■ **Activity**
Nothing in the records below should be altered in the copy, although the pictures must be left out.

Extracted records
========================================================================
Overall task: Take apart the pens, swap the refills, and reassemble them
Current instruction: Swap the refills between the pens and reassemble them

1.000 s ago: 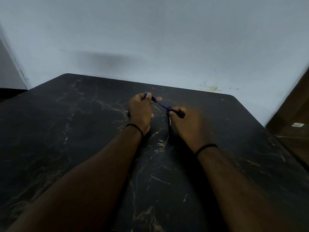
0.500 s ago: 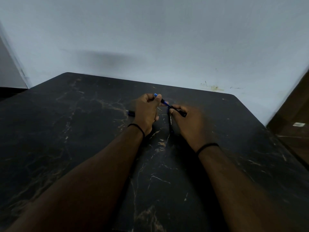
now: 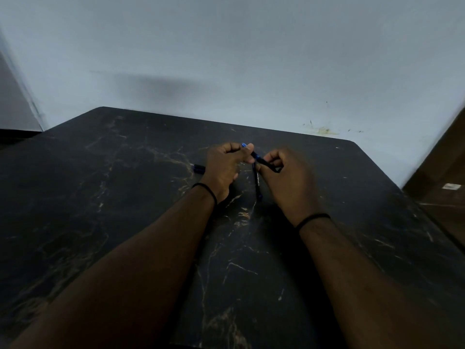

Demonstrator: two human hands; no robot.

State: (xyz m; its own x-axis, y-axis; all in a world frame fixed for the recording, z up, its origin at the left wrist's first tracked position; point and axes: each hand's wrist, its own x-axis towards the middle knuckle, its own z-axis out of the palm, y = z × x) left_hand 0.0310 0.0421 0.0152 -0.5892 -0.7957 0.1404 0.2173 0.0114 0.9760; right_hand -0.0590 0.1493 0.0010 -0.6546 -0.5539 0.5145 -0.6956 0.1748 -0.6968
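Two hands meet over the dark marbled tabletop (image 3: 125, 197). Your left hand (image 3: 222, 167) is closed around a blue pen part (image 3: 243, 145), whose tip shows above the thumb. Your right hand (image 3: 289, 177) pinches a black pen barrel (image 3: 263, 161) that touches the left thumb. A second black pen (image 3: 257, 183) lies on the tabletop between both hands. A small blue piece (image 3: 198, 168) rests just left of the left hand, half hidden by it.
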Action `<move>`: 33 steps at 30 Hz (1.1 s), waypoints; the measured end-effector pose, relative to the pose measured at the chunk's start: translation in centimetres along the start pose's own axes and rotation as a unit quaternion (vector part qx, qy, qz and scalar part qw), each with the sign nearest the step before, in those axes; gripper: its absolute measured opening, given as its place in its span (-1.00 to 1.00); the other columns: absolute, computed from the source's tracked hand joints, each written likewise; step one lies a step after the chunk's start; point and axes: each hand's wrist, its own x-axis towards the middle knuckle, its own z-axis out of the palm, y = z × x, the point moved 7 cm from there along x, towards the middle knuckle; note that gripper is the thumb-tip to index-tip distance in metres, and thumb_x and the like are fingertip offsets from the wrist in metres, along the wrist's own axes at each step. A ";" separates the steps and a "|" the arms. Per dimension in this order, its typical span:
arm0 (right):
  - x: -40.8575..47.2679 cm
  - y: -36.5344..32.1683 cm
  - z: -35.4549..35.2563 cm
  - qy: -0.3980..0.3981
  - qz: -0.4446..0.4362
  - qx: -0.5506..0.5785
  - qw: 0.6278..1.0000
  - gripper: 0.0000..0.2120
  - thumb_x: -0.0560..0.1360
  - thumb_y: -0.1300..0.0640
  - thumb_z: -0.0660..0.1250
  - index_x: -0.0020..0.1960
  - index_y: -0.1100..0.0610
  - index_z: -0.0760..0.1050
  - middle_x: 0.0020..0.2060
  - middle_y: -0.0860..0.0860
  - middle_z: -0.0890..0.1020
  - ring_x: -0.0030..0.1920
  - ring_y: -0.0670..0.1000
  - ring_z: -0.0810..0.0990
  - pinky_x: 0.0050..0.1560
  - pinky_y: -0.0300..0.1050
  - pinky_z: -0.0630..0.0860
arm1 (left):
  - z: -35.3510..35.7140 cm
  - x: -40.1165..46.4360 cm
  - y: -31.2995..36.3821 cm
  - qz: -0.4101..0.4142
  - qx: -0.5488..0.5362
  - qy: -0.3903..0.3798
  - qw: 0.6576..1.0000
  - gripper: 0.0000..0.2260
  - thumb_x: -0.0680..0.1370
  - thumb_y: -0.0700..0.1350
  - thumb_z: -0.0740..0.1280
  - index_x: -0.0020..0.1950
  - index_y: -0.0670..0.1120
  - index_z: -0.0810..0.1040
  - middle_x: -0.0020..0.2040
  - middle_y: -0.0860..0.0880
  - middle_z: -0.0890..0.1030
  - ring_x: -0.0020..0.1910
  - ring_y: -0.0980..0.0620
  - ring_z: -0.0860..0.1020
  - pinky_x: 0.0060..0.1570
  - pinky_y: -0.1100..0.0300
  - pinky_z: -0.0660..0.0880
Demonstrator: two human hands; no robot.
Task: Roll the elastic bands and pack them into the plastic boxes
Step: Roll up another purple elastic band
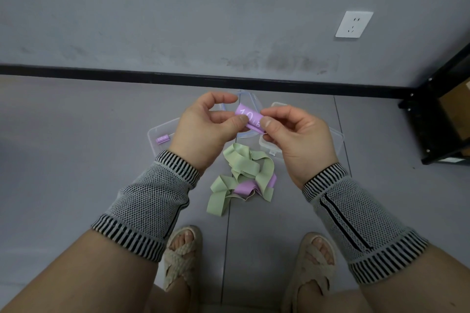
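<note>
Rolling step of the task, seen from above over a grey tiled floor [76, 160], with all places given relative to the loose heap of pale green and lilac flat elastic bands [241, 178] lying on that floor just ahead of the person's sandalled feet. Beyond the heap stand the clear plastic boxes: one beyond and to the left [159, 134], already holding a small rolled lilac band [162, 139]; one beyond and to the right [269, 146], largely hidden by the right hand; and a round-cornered clear lid or box with a blue rim [250, 99] straight beyond, partly hidden, so its contents cannot be told. Both forearms, in grey knit sleeves with black-and-white striped cuffs, reach forward and converge above and beyond the heap, wrists roughly level. The left hand [203, 127] is narrowly closed, thumb and curled fingers pinching the left end of a lilac elastic band printed "10 LB" [250, 118]; the right hand [297, 134] is likewise narrowly closed, thumb and forefinger pinching its right end. The band is held in the air between the two hands, apparently partly rolled, a flat layer showing beneath the printed turn. The next move likely calls for tightening the roll, keeping its edges aligned, then setting it into a box.
</note>
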 end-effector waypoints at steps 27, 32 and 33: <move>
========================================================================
■ **Solution**
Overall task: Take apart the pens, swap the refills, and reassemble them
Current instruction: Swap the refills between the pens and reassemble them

1.000 s ago: 
0.500 s ago: 
now: 

Demonstrator: two human hands; no robot.

State: (xyz m; its own x-axis, y-axis; all in a world frame fixed for the recording, z up, its origin at the left wrist's first tracked position; point and axes: each hand's wrist, its own x-axis towards the middle knuckle, its own z-axis out of the palm, y = z × x) left_hand 0.0310 0.0421 0.0152 -0.5892 -0.7957 0.1404 0.2173 0.0114 0.9760; right_hand -0.0590 0.1493 0.0010 -0.6546 -0.5539 0.5145 -0.6956 0.1748 -0.6968
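Two hands meet over the dark marbled tabletop (image 3: 125, 197). Your left hand (image 3: 222, 167) is closed around a blue pen part (image 3: 243, 145), whose tip shows above the thumb. Your right hand (image 3: 289, 177) pinches a black pen barrel (image 3: 263, 161) that touches the left thumb. A second black pen (image 3: 257, 183) lies on the tabletop between both hands. A small blue piece (image 3: 198, 168) rests just left of the left hand, half hidden by it.
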Action `<move>`: 33 steps at 30 Hz (1.1 s), waypoints; the measured end-effector pose, relative to the pose measured at the chunk's start: translation in centimetres along the start pose's own axes and rotation as a unit quaternion (vector part qx, qy, qz and scalar part qw), each with the sign nearest the step before, in those axes; gripper: its absolute measured opening, given as its place in its span (-1.00 to 1.00); the other columns: absolute, computed from the source's tracked hand joints, each written likewise; step one lies a step after the chunk's start; point and axes: each hand's wrist, its own x-axis towards the middle knuckle, its own z-axis out of the palm, y = z × x, the point moved 7 cm from there along x, towards the middle knuckle; note that gripper is the thumb-tip to index-tip distance in metres, and thumb_x and the like are fingertip offsets from the wrist in metres, along the wrist's own axes at each step. A ";" separates the steps and a "|" the arms. Per dimension in this order, its typical span:
arm0 (right):
  - x: -40.8575..47.2679 cm
  - y: -36.5344..32.1683 cm
  - z: -35.4549..35.2563 cm
  - qy: -0.3980..0.3981
  - qz: -0.4446..0.4362
  - qx: -0.5506..0.5785
  - qw: 0.6278..1.0000
  - gripper: 0.0000..0.2120
  - thumb_x: -0.0560..0.1360
  - thumb_y: -0.1300..0.0640
  - thumb_z: -0.0660..0.1250
  - index_x: -0.0020..0.1960
  - index_y: -0.1100..0.0610
  - index_z: -0.0760..0.1050
  - middle_x: 0.0020..0.2060
  - middle_y: -0.0860..0.0860
  - middle_z: -0.0890..0.1020
  - ring_x: -0.0030..0.1920
  - ring_y: -0.0670..0.1000
  - ring_z: -0.0810..0.0990
  - pinky_x: 0.0050..0.1560
  - pinky_y: -0.0300..0.1050
  - pinky_z: -0.0630..0.0860
arm1 (left):
  - z: -35.3510..35.7140 cm
  - x: -40.1165..46.4360 cm
  - y: -31.2995..36.3821 cm
  - qz: -0.4101..0.4142
  - qx: -0.5488..0.5362
  - qy: -0.3903..0.3798
  - qw: 0.6576..1.0000
  - gripper: 0.0000..0.2260
  - thumb_x: -0.0680..0.1370
  - thumb_y: -0.0700..0.1350
  - thumb_z: -0.0740..0.1280
  - index_x: -0.0020..0.1950
  - index_y: -0.0670..0.1120
  - index_z: -0.0810..0.1040
  - middle_x: -0.0020..0.2040
  - middle_y: -0.0860..0.0880
  - middle_z: -0.0890..0.1030
  - ring_x: -0.0020..0.1910
  - ring_y: -0.0980..0.0620
  - ring_z: -0.0860..0.1020
  - pinky_x: 0.0060..0.1570
  - pinky_y: -0.1100..0.0300
  - pinky_z: -0.0660..0.0880
Demonstrator: two human hands; no robot.
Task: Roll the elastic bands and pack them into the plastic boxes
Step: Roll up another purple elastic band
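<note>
Rolling step of the task, seen from above over a grey tiled floor [76, 160], with all places given relative to the loose heap of pale green and lilac flat elastic bands [241, 178] lying on that floor just ahead of the person's sandalled feet. Beyond the heap stand the clear plastic boxes: one beyond and to the left [159, 134], already holding a small rolled lilac band [162, 139]; one beyond and to the right [269, 146], largely hidden by the right hand; and a round-cornered clear lid or box with a blue rim [250, 99] straight beyond, partly hidden, so its contents cannot be told. Both forearms, in grey knit sleeves with black-and-white striped cuffs, reach forward and converge above and beyond the heap, wrists roughly level. The left hand [203, 127] is narrowly closed, thumb and curled fingers pinching the left end of a lilac elastic band printed "10 LB" [250, 118]; the right hand [297, 134] is likewise narrowly closed, thumb and forefinger pinching its right end. The band is held in the air between the two hands, apparently partly rolled, a flat layer showing beneath the printed turn. The next move likely calls for tightening the roll, keeping its edges aligned, then setting it into a box.
</note>
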 end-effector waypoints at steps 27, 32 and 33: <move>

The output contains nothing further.